• WHAT YOU SHOULD DO:
As the answer, set down the lines below from the one containing "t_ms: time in" through the one containing "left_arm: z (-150", exactly and inclusively, and no others.

• DATA:
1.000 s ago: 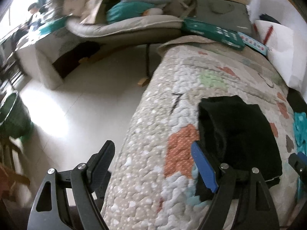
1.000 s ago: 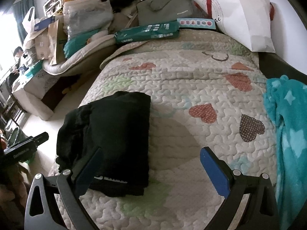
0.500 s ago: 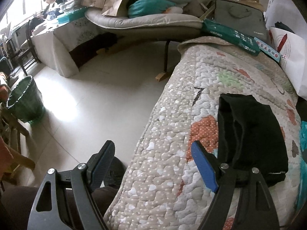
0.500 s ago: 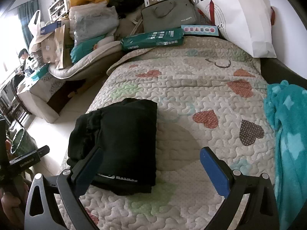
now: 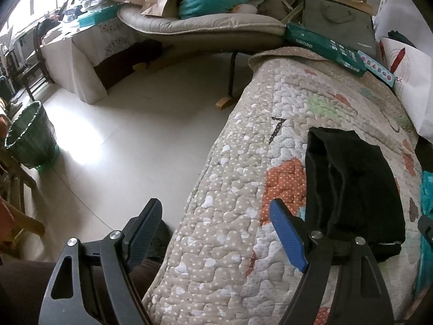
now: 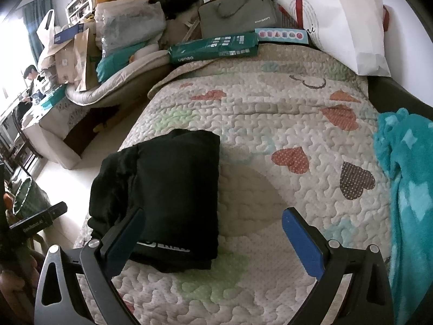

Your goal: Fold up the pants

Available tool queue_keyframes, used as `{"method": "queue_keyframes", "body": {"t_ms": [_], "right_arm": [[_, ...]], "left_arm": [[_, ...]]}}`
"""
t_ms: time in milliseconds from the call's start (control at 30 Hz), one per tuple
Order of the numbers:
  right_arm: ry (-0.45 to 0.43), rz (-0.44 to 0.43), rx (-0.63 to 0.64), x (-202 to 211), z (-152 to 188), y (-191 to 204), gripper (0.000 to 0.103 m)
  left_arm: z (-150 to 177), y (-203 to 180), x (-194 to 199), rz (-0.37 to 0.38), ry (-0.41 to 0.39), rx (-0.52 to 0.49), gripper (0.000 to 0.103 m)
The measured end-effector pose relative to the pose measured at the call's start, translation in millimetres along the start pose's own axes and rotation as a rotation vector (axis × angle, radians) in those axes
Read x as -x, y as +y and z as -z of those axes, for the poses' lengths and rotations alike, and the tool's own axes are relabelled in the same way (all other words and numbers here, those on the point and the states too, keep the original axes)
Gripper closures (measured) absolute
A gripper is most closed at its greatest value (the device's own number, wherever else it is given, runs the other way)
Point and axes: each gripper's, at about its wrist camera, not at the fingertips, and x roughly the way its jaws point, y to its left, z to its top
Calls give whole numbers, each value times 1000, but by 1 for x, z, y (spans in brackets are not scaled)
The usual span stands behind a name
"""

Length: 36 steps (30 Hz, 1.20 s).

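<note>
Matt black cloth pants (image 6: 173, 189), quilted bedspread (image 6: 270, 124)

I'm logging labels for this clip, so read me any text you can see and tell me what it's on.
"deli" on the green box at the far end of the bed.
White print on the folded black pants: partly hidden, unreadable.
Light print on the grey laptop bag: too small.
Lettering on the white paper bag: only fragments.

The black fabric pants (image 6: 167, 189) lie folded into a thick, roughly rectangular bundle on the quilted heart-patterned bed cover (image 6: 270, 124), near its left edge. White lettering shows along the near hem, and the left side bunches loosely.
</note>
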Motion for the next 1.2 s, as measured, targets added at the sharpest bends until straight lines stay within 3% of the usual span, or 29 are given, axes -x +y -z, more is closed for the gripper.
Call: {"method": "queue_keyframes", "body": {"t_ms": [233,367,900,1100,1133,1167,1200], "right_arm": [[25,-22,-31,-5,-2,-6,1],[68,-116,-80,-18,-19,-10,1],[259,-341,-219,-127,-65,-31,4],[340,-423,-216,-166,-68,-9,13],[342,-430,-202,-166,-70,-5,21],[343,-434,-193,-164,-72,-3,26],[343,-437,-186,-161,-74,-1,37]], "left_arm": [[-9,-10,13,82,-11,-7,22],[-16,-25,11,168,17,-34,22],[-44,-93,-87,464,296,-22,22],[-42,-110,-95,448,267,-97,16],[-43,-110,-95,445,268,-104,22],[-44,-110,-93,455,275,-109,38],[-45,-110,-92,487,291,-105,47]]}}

• WORKED SOLUTION:
t_ms: time in milliseconds from the call's start (control at 30 Hz), one per tuple
Order of the numbers:
  right_arm: ry (-0.45 to 0.43), rz (-0.44 to 0.43), rx (-0.63 to 0.64), x (-202 to 211), z (-152 to 188), y (-191 to 204), gripper (0.000 to 0.103 m)
  left_arm: z (-150 to 177), y (-203 to 180), x (-194 to 199), rz (-0.37 to 0.38), ry (-0.41 to 0.39), rx (-0.52 to 0.49), gripper (0.000 to 0.103 m)

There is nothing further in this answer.